Nvidia forecasts $1 trillion in revenue by 2027: AI infrastructure not slowing down
Nvidia forecasts $1 trillion in revenue by 2027 — leadership expects to maintain current growth rates for another two years. In parallel, IBM announced an…
AI-processed from Bloomberg Tech; edited by Hamidun News
Nvidia announced that it expects to generate $1 trillion in sales by 2027 — a forecast that would have seemed unrealistic not long ago. Against this backdrop, IBM revealed its M&A strategy in AI, while startup Gecko Robotics demonstrated how autonomous robots are already inspecting U.S. Navy warships.
Nvidia's
Trillion-Dollar Forecast The forecast was unveiled at the GTC conference — Nvidia's annual AI event, which it has turned into one of the industry's major showcases. The company's revenue for fiscal year 2024 exceeded $60 billion, and by 2025 is approaching $130 billion. The $1 trillion forecast by 2027 means management expects to sustain current growth rates for at least another two years.
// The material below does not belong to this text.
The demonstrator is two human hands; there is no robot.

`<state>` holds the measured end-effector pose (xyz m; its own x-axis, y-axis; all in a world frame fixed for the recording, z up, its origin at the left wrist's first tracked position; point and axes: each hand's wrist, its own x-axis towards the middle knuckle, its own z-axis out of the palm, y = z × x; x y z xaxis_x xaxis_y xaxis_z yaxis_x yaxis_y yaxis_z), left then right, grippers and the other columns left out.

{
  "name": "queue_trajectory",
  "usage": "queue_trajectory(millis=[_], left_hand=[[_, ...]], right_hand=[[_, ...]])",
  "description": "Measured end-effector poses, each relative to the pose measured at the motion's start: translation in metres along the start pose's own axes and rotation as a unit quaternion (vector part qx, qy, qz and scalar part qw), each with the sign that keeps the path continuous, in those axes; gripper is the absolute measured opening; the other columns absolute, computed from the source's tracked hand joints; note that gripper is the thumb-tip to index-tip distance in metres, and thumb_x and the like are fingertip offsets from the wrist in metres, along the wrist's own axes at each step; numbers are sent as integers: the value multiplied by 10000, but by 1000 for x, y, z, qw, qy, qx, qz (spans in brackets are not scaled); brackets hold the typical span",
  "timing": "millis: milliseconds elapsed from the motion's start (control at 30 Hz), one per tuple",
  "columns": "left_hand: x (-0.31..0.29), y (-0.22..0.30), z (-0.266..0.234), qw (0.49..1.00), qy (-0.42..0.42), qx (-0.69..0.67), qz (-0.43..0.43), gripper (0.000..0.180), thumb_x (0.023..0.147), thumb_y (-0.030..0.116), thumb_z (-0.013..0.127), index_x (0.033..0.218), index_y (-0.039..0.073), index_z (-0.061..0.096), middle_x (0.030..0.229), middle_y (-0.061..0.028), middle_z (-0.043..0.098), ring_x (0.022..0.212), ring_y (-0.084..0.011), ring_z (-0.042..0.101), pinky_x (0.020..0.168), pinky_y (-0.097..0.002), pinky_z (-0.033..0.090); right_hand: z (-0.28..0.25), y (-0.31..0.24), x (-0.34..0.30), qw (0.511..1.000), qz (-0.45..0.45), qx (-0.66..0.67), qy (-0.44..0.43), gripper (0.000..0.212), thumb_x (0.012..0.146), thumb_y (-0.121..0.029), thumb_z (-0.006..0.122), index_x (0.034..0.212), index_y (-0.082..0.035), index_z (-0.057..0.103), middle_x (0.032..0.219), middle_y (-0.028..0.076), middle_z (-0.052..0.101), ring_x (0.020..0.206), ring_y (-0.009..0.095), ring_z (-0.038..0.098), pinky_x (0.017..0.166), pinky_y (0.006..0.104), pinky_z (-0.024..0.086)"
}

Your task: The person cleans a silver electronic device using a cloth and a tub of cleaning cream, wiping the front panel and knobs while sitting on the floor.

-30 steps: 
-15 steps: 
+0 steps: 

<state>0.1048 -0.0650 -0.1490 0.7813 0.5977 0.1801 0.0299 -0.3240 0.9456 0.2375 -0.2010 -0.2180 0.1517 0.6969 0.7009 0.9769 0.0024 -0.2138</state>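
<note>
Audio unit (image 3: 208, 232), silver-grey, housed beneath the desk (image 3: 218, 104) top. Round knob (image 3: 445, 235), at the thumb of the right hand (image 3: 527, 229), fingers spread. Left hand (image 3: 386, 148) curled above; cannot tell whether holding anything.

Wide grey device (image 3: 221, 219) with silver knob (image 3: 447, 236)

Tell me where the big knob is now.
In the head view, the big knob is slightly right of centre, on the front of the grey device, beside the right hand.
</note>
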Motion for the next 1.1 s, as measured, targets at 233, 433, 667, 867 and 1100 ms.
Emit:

The company, known primarily as a gaming graphics card manufacturer in 2022, has completely transformed its positioning. Today, Nvidia is the backbone of the global AI infrastructure market. Behind this growth lie several factors: H100 chips and Blackwell architecture — the foundation of most large-scale AI clusters Hyperscalers (Microsoft, Google, Amazon, Meta) are ramping up GPU capital expenditures without slowing the pace Sovereign AI projects — from the Middle East to Europe — are creating demand independent of American bigtech The CUDA and NIM software ecosystem creates developer-level lock-in * Competitors — AMD, Intel, custom chips from Google and Amazon — cannot yet offer serious competition ## IBM's Bet on M&A Arvind Krishna, CEO of IBM, gave an interview to Bloomberg following the company's announcements at GTC.
IBM announced a range of AI initiatives, including integration with Nvidia's platform for enterprise solutions. According to Krishna, the company is simultaneously actively exploring mergers and acquisitions deals focused on AI capabilities. IBM's positioning fundamentally differs from the consumer AI race.
The company methodically embeds artificial intelligence into the enterprise segment — where sales cycles are longer, but contracts are more stable and predictable in terms of margins. In this logic, M&A is primarily about acquiring ready-made expertise and customer bases faster than building them from scratch.
"We are looking at companies that help us deliver AI capabilities to enterprise customers faster," said
Krishna.
Gecko
Robotics: Robots Head to Sea Against the backdrop of big numbers from Silicon Valley, it's worth paying attention to Gecko Robotics. The startup is deploying autonomous robots to inspect U.S.
Navy warships: they scan ship hulls, detect corrosion, cracks, and structural defects in hard-to-reach locations where divers previously had to be sent or the ship had to be placed in costly dry dock repairs. The company's CEO explained that the robots work faster, more accurately, and in conditions dangerous for humans. AI models analyze the collected data and produce a structured report on the technical condition and operational readiness of the vessel.
Gecko Robotics is one of the most concrete examples of how AI robotics is transitioning from laboratory demonstrations to real government contracts at defense scale.
What
This Means Three stories from one news cycle fit together into a single narrative: the AI market has materialized. Nvidia is building forecasts in the trillions, IBM is acquiring expertise, and the U.S. Navy is trusting robots to inspect warships. This is no longer a trend on slides — it's infrastructure, contracts, and measurable money.